● EXERCISE PROMPT:
Each line of the data has to be written out again exactly as shown.

● SOURCE DATA:
· · · · · · ·

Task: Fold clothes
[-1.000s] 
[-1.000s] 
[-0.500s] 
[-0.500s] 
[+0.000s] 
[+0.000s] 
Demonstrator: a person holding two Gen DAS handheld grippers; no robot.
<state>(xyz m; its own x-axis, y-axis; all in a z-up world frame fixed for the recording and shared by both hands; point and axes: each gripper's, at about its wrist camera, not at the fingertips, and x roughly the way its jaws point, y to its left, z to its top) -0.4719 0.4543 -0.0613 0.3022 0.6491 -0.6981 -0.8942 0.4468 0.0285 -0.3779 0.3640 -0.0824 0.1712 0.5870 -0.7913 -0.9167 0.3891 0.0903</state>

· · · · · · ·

● ANSWER BELOW:
Task: Fold clothes
[-1.000s] 
[-1.000s] 
[-0.500s] 
[-0.500s] 
[+0.000s] 
[+0.000s] 
Demonstrator: a person holding two Gen DAS handheld grippers; no robot.
<state>(xyz m; its own x-axis, y-axis; all in a z-up world frame fixed for the recording and shared by both hands; point and axes: each gripper's, at about its wrist camera, not at the fingertips, and x roughly the way its jaws point, y to its left, z to its top) -0.4719 0.4543 -0.0613 0.3022 0.6491 -0.6981 -0.8942 0.4468 0.0285 -0.3779 0.3640 -0.0824 0.1712 0.5870 -0.7913 -0.9167 0.3891 0.0903</state>

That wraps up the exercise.